The Bible is recognized as the world’s best-selling book, the foundation of faith, an essential guide to daily life, and a formative influence on Western culture. It can be, nevertheless, difficult or puzzling for the modern reader, separated over many centuries by language and culture. To that end, Eerdmans has long been devoted to providing helpful resources for studying the biblical text—a broad array of commentaries, dictionaries, encyclopedias, and other reference works. Recent contributions include the Eerdmans Dictionary of the Bible, the Eerdmans Dictionary of Early Judaism, and volumes in the New International Commentary series (Old and New Testament), the Two Horizons commentary series on the Old and New Testament, and the Pillar New Testament Commentary series.
Now we are proud to offer the new Eerdmans Companion to the Bible, edited by Gordon D. Fee and Robert L. Hubbard Jr. By its very nature as a Companion, this volume is by no means intended as a substitute for reading the biblical text itself. Rather, we envision the reader approaching Scripture with the Bible in one hand and the Companion in the other. In this way the Companion may serve as a guide to the Word, a practical resource for studying and reflecting on the biblical account. It is designed to be used with any translation of the Bible.
When preparing a resource of this type, one does not think in terms of days or months, but of years, and in some cases decades. The seeds for the Companion were sown in 1998, when members of the Eerdmans biblical studies team met with potential editors at the annual Society of Biblical Literature meeting in Orlando, Florida, to brainstorm content and format. The intervening years saw not only changes in participants but a growing realization that, despite alarming reports of biblical illiteracy, today’s readers display an increasingly sophisticated hunger for the insights of responsible, current biblical scholarship, curiosity about the Bible’s ancient setting as illuminated by recent discoveries, and a heightened concern for the implications of Scripture for the world today.

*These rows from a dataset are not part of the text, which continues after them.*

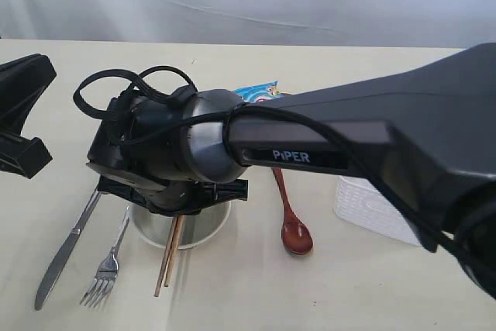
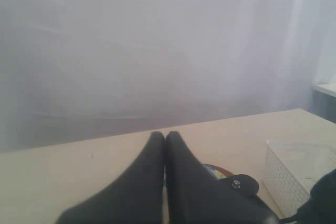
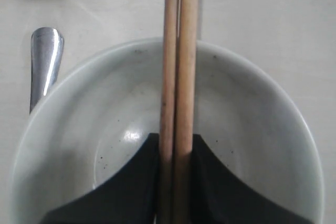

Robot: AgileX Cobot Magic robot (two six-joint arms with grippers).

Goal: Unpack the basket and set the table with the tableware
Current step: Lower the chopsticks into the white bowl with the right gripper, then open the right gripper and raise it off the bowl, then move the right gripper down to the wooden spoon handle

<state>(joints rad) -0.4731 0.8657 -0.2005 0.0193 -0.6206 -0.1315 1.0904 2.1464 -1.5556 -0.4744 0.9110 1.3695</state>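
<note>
The right gripper is clamping the two chopsticks between its dark fingers, with the jaws drawn in narrowly around the pair. It is hanging directly over the white bowl, so the sticks are crossing the bowl's hollow and passing out over its rim. They are thin, pale brown wooden rods, lying side by side and touching along their length.

In the exterior view the chopsticks are showing below the wrist. Their long axis is running near to far, leaning slightly left toward the near end. The free ends are pointing at the near edge of the table; whether they are touching the tabletop I cannot tell. The bowl is sitting on the table left of centre, mostly hidden under the arm.

Just left of the bowl the steel fork is lying with its tines toward the near side. The knife is lying further left, roughly parallel to it. To the right of the bowl the dark reddish spoon is lying with its scoop end nearest. The white perforated basket is standing further right, partly behind the arm. A blue packet is peeking out on the far side of the arm.

The left gripper is holding its fingers pressed together with nothing between them, raised at the left of the table, well apart from the bowl.
</note>
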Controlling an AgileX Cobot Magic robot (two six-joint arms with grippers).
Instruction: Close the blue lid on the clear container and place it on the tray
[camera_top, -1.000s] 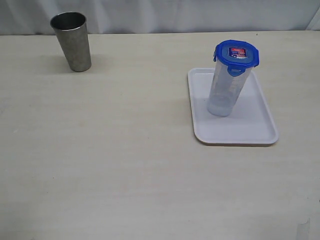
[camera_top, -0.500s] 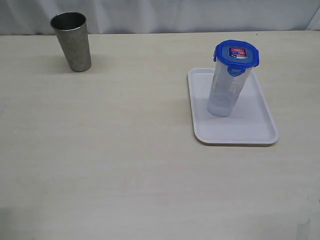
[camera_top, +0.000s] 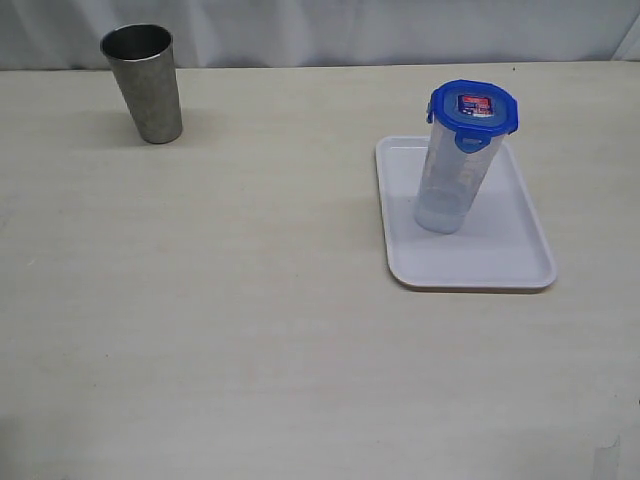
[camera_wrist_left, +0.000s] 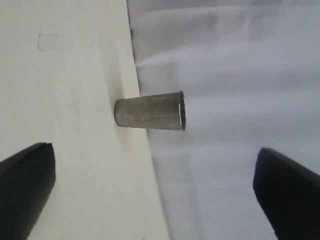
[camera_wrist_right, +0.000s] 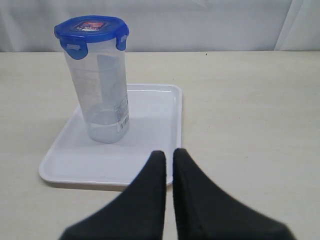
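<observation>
The clear container (camera_top: 448, 185) stands upright on the white tray (camera_top: 500, 262) at the right of the table, with the blue lid (camera_top: 474, 107) seated on its top. The right wrist view shows the same container (camera_wrist_right: 102, 95), lid (camera_wrist_right: 91, 30) and tray (camera_wrist_right: 150, 105) from the side. My right gripper (camera_wrist_right: 169, 156) is shut and empty, hovering just short of the tray's near rim, apart from the container. My left gripper (camera_wrist_left: 155, 192) is open wide with nothing between its fingers. Neither gripper shows in the exterior view.
A tapered steel cup (camera_top: 145, 84) stands at the far left back of the table, also seen as the cup (camera_wrist_left: 150, 111) ahead of the left gripper. A pale cloth backdrop (camera_top: 320, 30) runs behind the table's far edge.
</observation>
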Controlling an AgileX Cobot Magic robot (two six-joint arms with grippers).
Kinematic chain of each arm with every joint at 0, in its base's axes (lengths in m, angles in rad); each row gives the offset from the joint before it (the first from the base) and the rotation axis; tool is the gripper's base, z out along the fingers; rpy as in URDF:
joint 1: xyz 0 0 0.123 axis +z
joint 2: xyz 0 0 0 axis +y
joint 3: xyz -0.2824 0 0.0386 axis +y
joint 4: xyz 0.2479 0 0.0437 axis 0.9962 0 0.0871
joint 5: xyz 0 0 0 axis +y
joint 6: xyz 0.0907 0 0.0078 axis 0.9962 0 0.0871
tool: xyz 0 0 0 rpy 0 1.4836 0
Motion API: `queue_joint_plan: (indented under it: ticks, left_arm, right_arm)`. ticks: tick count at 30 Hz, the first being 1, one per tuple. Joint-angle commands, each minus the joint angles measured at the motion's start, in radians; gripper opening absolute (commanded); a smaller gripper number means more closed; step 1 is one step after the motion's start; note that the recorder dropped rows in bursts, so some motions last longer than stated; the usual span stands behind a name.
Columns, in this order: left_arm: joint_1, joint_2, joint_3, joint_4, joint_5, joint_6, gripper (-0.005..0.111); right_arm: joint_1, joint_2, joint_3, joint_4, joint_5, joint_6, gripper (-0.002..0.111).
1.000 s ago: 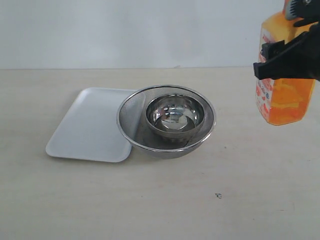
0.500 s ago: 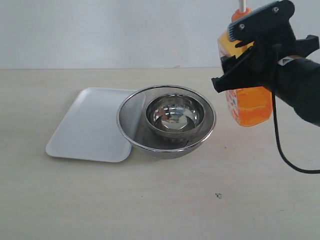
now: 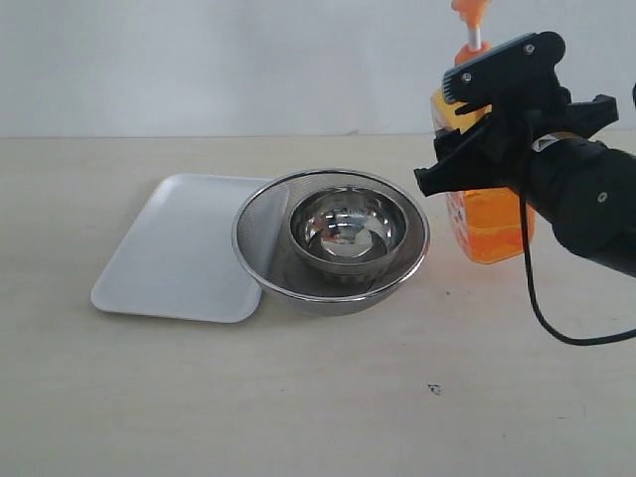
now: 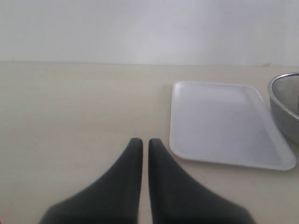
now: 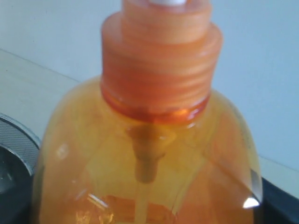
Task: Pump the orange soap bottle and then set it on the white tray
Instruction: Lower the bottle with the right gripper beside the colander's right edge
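The right end effector grasps the tall translucent orange plastic soap bottle, upright at 3 o'clock of the round steel mesh strainer, whose 9 o'clock rim overlaps the flat white rectangular tray on the beige tabletop, while the left end effector is clenched, empty.

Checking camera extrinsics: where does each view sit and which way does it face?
Exterior: off the arms, faces across the table at white tray, strainer and orange soap bottle; shows right gripper and arm.
Left wrist: low over the table, faces the tray; shows shut left gripper.
Right wrist: close against the bottle's neck; only a dark edge, likely a finger.
Shared: exterior and left wrist both see tray and strainer.
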Motion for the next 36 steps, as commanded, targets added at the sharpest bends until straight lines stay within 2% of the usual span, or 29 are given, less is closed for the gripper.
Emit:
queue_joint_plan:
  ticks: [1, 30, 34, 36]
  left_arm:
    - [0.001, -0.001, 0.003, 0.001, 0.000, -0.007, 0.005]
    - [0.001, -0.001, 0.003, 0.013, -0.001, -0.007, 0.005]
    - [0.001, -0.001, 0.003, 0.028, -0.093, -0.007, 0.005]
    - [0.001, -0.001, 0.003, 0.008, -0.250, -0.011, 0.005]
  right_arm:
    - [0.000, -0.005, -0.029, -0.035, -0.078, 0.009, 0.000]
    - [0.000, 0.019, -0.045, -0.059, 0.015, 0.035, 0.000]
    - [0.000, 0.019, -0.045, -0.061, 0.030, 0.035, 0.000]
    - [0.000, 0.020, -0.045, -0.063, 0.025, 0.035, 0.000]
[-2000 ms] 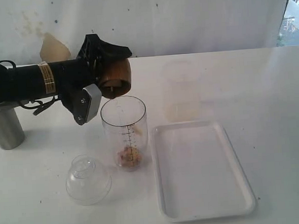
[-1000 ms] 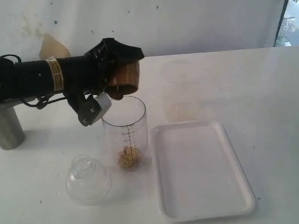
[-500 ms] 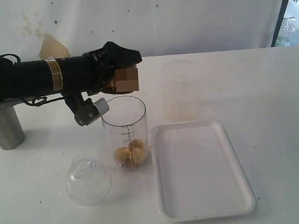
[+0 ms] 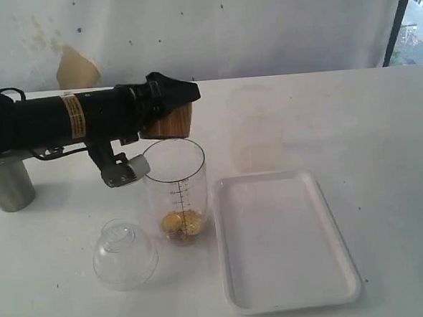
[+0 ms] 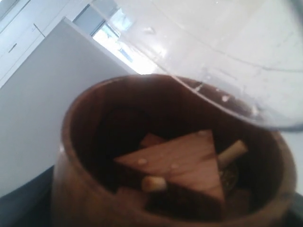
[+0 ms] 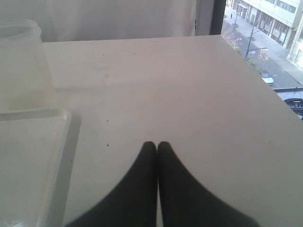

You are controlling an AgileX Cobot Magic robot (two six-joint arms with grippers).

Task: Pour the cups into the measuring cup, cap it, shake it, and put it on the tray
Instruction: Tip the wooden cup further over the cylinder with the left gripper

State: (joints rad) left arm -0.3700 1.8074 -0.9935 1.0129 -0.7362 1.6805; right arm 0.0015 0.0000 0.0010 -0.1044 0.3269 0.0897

A comprehensive work of this type depends on many talented persons who generously share their knowledge of the riches of the Bible. To oversee this venture we enlisted two preeminent biblical scholars as general editors — Robert L. Hubbard Jr. and Gordon D. Fee, coincidentally the general editors of the NICOT and NICNT, respectively. They in turn were aided by a team of six consulting editors, first-rank scholars in their own right, who collaborated on choosing topics, recommending and inviting contributors, and reviewing the various entries as well as writing introductory articles. Serving in this capacity were T. Desmond Alexander, Joel B. Green, Richard N. Longenecker, Tremper Longman III, Marianne Meye Thompson, and Willem A. VanGemeren.
The editors and some sixty contributors garnered a vast array of useful information, making a concerted effort to present it in clear, reader-friendly fashion. Recognizing that some readers may be new to the Bible, with no previous background in biblical studies, the challenge has been to keep technical matters to a minimum, focusing fully on the content and meaning of the Bible and sensitively reflecting readers’ concern for issues directly relevant to the quest for greater understanding and appreciation of what the Bible has to convey.
In keeping with its aim of stimulating and guiding the Bible reader who seeks to grow in understanding what the text has to say, the Companion opens with an introductory essay, “What Is the Bible?” by the general editors. Further setting the scene for studying the Bible as a whole are discussions of inspiration and authority, the formation, transmission, and translation of the biblical text, and surveys of the physical world of the Bible and aspects of daily life in its ancient setting.
The main focus of the Companion is the Bible itself. Each section dealing with the Old and New Testament begins with an introduction to the individual collections or genres — for the Old Testament, the Five Books or Pentateuch, the Historical Books, Poetry and Wisdom Literature, and the Prophets; for the New Testament, the Gospels and Acts, the Letters, and Revelation. A knowledgeable and lucid commentary by Connie Gundry Tappy summarizes and explains each book of the Bible, section by section, with fascinating insights into customs, natural phenomena, words and phrases, and more, as recorded in the accounts. Articles by a host of foremost biblical scholars provide additional information on the setting and use of the Bible, with details of important historical, literary, and cultural interest that the student may encounter in reading or discussion. The range of subjects includes “Creation and Modern Science”; “Women in the Early Church”; “Disease, Illness, and Healing”; “Worshipers of Other Gods”; “Holy, Clean, and Unclean.” Concluding the Companion are articles applying the sacred text to Christian faith and Christian living today. Handy reference tools include glossaries of terms, people, nations and groups, and places mentioned in the Bible.
An essential though often unheralded feature of reference works is the presentation — page layout and type design, creatively and painstakingly implemented by a talented production staff. To this end, the Companion is fully enhanced with illustrations, maps, and other graphic aids, including resources from the extensive Pictorial Archive graciously provided by Richard Cleave. These are included not simply to decorate the text, but serve to illuminate its meaning.
Of course, we hope this book may become another example of what proves to be, in keeping with the venerable Eerdmans slogan, an “enduring standard.” Our desire is that it will truly be a treasured companion, serving its readers in fruitful understanding of what the Bible has to say to our age.